An economist at the State University of Buryatia, Nikolaj Atanov, affirms that this is the best measure to support birth rates, and that the State should assume all expenses “from semen collection to the coming of age of the children of the fallen.” Furthermore, the offspring of the “war heroes” should have access to specialized educational institutions for their effective integration into the world of work. It is difficult to estimate how many men left for the front who left biological material frozen, and how many women became pregnant as a result of this possibility, although some cases have been reported publicly, and Kravtsova has collected their stories.

Lieutenant Evgenij Anufriev, 31, returned from Ukraine in his coffin on his birthday, June 11, 2022, to the small town of Kjakhta in Buryatia, where he had lived with his family. According to local custom, the body had to spend a night at home before being buried, but Evgenij’s companions did not give the coffin to his wife, because the body had deteriorated greatly, since it had been in mud and worms for a long time. in addition to fatal injuries. His widow Olga had had a daughter, Sofía, with him in 2018 through artificial insemination, after many failed attempts, and there were two good quality embryos left, which remained frozen in the clinic. For this reason, the couple paid an amount of three thousand rubles a month (about 30 euros), and in 2021 they signed up to have another child, and then Olga immediately underwent surgery as soon as she received the news of Evgenij’s death. , also on the advice of a Buddhist lama who had assured her that “your husband will be reborn as a child.” On June 7, 2023, the anniversary of her father’s death, little Evgenija was born, and her mother, Olga, declared that “if she had not given birth to this child, she would not have survived the pain.”

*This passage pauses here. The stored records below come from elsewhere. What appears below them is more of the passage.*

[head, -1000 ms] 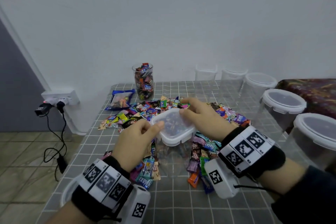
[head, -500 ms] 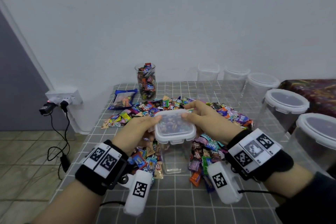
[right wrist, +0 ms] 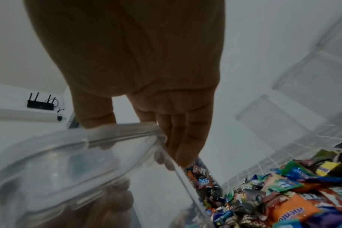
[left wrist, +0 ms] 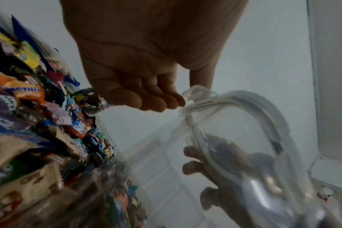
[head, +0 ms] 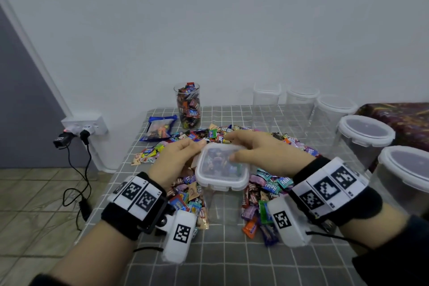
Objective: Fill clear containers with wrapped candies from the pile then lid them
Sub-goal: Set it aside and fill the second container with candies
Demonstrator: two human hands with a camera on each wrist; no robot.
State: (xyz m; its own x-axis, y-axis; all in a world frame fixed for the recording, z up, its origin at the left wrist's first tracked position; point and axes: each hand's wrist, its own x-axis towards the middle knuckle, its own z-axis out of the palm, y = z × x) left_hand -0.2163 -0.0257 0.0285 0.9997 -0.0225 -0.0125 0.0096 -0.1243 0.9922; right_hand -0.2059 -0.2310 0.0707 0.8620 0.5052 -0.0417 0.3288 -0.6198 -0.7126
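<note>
A clear square container (head: 220, 209) stands on the grey checked table (head: 232, 262) in the middle of the candy pile (head: 274, 183). Its white-rimmed lid (head: 221, 182) lies level on top. My left hand (head: 195, 150) pinches the lid's left edge; in the left wrist view its fingers (left wrist: 158, 101) curl at a lid clip (left wrist: 193, 94). My right hand (head: 243, 150) grips the right side, thumb on top and fingers (right wrist: 182, 138) down the rim (right wrist: 117, 134). Coloured wrappers show through the lid; I cannot tell if they lie inside.
A tall clear jar (head: 187, 105) full of candies and a blue bag (head: 159, 127) stand at the back left. Several empty lidded containers (head: 364, 134) line the right side. A wall socket with cables (head: 83, 126) hangs left of the table, over tiled floor.
The lid was tilted above the container a second ago; it has come down level onto the rim. My left hand has slid to the lid's left edge.
</note>
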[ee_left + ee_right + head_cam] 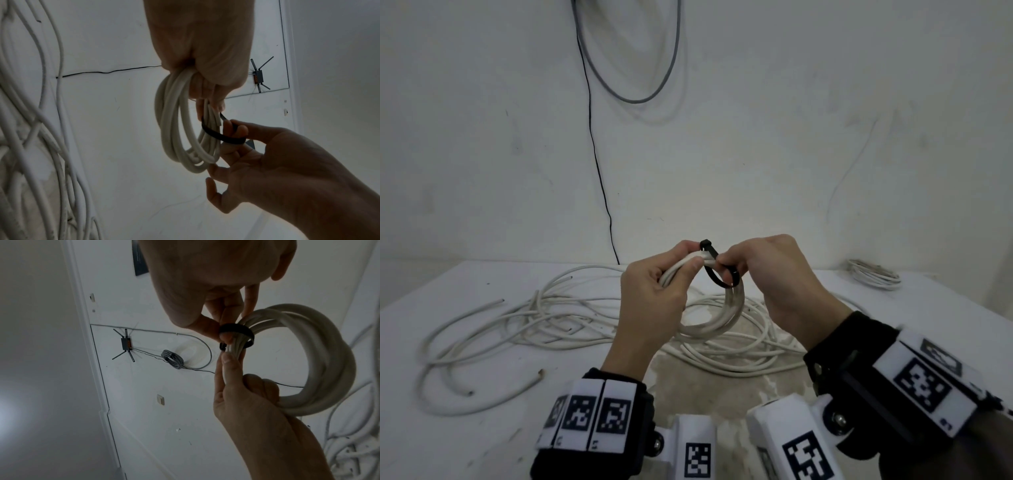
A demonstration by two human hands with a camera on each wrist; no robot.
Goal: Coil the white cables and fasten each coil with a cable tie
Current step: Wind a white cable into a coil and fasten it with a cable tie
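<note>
My left hand (654, 291) grips a coil of white cable (717, 323) above the table, with the strands bunched between thumb and fingers. A black cable tie (717, 270) loops loosely round the top of the coil. My right hand (763, 274) pinches the tie's strap beside the coil. In the left wrist view the coil (176, 129) hangs from my left hand (202, 53), and the tie (218, 136) crosses it near my right hand (246, 155). From the right wrist, the tie (236, 331) wraps the coil (320, 356) between both hands.
Loose white cables (524, 318) sprawl over the white table (448, 428) under and left of my hands. A finished coil (875, 274) lies at the back right corner. A grey cable (633, 96) and a thin black wire (599, 171) hang on the wall behind.
</note>
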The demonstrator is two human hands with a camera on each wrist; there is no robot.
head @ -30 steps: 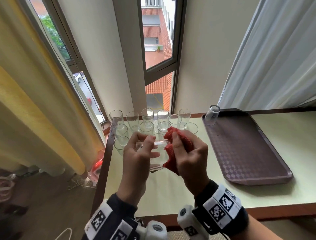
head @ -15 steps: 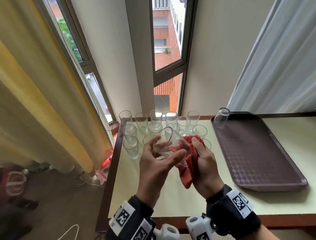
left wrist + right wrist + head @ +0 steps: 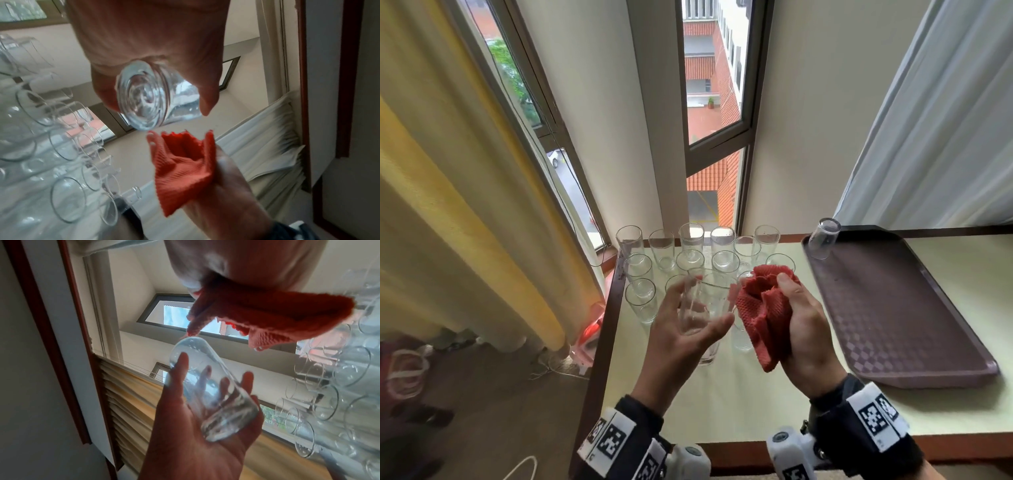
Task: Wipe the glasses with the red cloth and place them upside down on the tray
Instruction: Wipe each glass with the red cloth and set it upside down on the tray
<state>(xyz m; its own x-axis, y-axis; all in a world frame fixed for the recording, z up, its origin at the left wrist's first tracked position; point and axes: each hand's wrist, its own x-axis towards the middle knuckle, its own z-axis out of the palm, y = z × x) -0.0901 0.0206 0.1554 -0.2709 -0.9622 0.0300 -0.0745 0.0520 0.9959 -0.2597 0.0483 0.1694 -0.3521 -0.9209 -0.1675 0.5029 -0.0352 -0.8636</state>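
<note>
cloth [image 3: 763, 308] pulled out, glass [image 3: 705, 308] in left grip [image 3: 688, 329]

no readable words, brands or numbers anywhere, only black-and-white square code markers on both wristbands [image 3: 875, 418] (patterns, not text)

Soft daylight from the windows [image 3: 717, 102], wrist views backlit, blurred, edges warped
</note>
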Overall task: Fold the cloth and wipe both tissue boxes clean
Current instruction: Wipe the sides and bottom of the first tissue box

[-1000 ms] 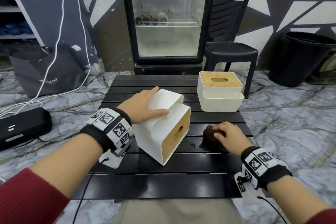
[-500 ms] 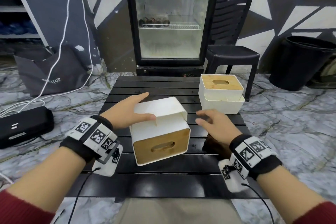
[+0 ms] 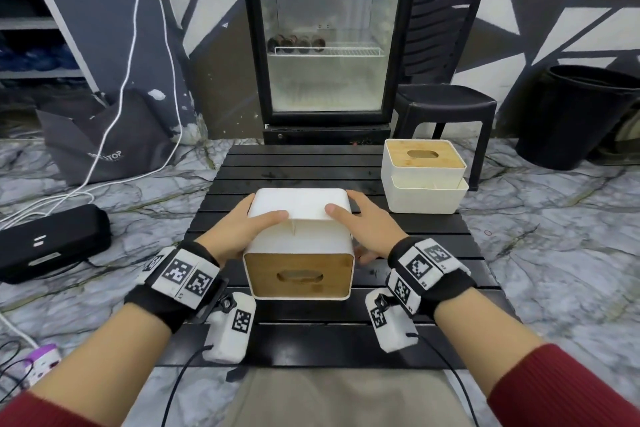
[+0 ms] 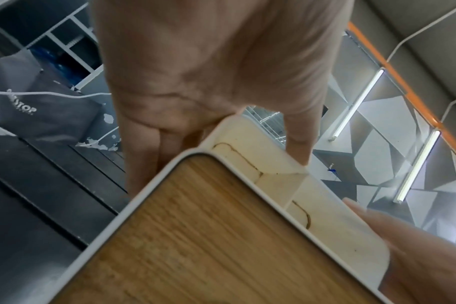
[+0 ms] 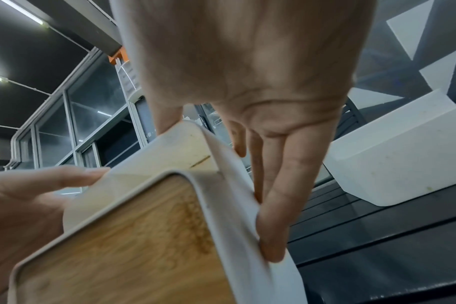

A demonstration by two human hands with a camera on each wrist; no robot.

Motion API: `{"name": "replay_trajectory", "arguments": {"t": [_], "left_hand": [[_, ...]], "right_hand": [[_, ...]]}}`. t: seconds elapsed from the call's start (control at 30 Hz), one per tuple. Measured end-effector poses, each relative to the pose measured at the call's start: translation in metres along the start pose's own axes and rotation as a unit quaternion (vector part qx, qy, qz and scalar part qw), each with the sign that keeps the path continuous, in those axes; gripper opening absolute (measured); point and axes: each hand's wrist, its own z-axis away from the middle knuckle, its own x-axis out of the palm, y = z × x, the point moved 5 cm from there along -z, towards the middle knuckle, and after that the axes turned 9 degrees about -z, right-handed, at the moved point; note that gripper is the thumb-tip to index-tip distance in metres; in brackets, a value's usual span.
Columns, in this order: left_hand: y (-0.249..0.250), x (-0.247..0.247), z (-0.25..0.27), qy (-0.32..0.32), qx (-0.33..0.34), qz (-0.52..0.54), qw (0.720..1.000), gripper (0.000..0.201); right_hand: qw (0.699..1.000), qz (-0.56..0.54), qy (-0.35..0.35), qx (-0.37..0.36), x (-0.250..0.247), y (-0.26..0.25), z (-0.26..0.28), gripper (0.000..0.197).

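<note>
A white tissue box (image 3: 299, 218) lies on its side mid-table, its bamboo lid with the oval slot facing me. My left hand (image 3: 242, 230) grips its left side, thumb on top. On the right side my right hand (image 3: 363, 224) holds it the same way. The left wrist view shows the left hand (image 4: 209, 72) on the box (image 4: 209, 236), whose white wall carries brown stain lines (image 4: 237, 156). Fingers of the right hand (image 5: 247, 72) lie along the box's wall (image 5: 133, 236). A second tissue box (image 3: 424, 177) stands upright at the back right. The cloth is not visible.
The black slatted table (image 3: 311, 163) is low and small. Behind it stand a glass-door fridge (image 3: 327, 45), a black stool (image 3: 446, 107) and a black bin (image 3: 585, 114). A black case (image 3: 52, 239), a grey bag (image 3: 104, 135) and white cables lie on the floor at left.
My right hand left the dark cloth and moved onto the box's right side. The box turned so its bamboo lid faces me, with the left hand staying on it.
</note>
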Motion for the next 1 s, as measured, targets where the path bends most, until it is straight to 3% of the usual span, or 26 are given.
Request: {"name": "replay_trajectory", "arguments": {"t": [0.13,0.2,0.27,0.43,0.73,1.0], "left_hand": [[-0.001,0.001,0.0,0.001,-0.012,0.003,1.0,0.059],[0.0,0.001,0.0,0.002,-0.006,0.0,1.0,0.078],[0.006,0.0,0.002,0.019,0.026,-0.018,0.999,0.084],[0.014,0.002,0.003,0.038,0.105,-0.015,0.994,0.053],[-0.022,0.024,0.002,0.044,0.123,-0.008,0.991,0.036],[-0.045,0.033,0.006,0.055,0.12,0.022,0.991,0.028]], "right_hand": [[1.0,-0.005,0.006,-0.023,-0.005,0.0,0.004,0.066],[0.998,0.004,0.017,-0.052,-0.011,-0.003,0.005,0.075],[0.995,0.015,0.036,-0.088,-0.02,-0.006,0.007,0.084],[0.988,-0.027,0.063,-0.139,-0.033,-0.005,0.017,0.065],[0.989,-0.038,0.075,-0.119,-0.031,0.027,0.031,0.034],[0.991,-0.047,0.072,-0.105,-0.029,0.047,0.037,0.031]]}}
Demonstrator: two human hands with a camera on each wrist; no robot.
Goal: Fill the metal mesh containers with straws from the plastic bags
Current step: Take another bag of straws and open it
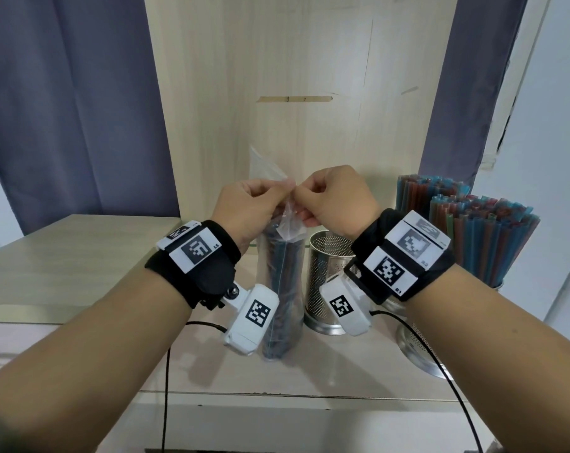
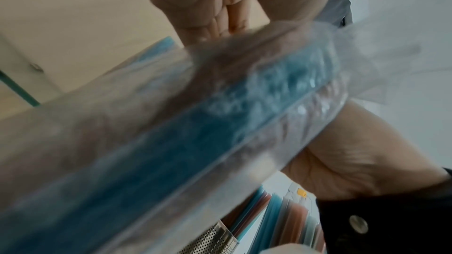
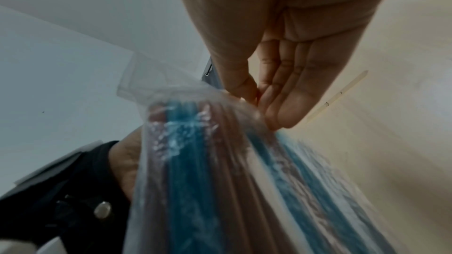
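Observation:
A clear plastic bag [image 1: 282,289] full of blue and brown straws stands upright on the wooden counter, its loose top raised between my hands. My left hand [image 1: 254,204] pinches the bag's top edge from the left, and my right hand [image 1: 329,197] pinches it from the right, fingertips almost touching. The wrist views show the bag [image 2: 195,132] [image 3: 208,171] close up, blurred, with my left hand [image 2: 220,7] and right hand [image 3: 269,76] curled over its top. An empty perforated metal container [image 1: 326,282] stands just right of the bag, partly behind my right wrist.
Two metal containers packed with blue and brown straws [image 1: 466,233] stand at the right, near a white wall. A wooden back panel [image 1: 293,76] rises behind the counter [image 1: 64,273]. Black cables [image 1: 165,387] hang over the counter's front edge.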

Kravtsova relates many other similar stories, such as that of Anna, a 27-year-old history student, and Dmitry Serikov, a 29-year-old mechanic from the Siberian city of Surgut, who married during the summer of 2021. The call to arms came in September 2023, and in February 2024, Dmitry was injured, obtaining permission to return home for a couple of weeks through a large bribe to the commanding officer, just when free freezing of semen began to be systematically proposed. Anna says that she and her husband had not yet decided to have children, but they accepted the proposal “just in case.” Back at the front, in July Dmitry died in a mine explosion, and speaking with her mother Elena, Anna decided that “we should have a child”, despite the advice of her friends, who advised her to wait for her next husband. , given his still young age. While pregnant, she began a new relationship with a man rejected for military service, and together they welcomed the new baby, Dmitry. In the maelstrom of war and the loss of the future, even in Russia life can be reborn.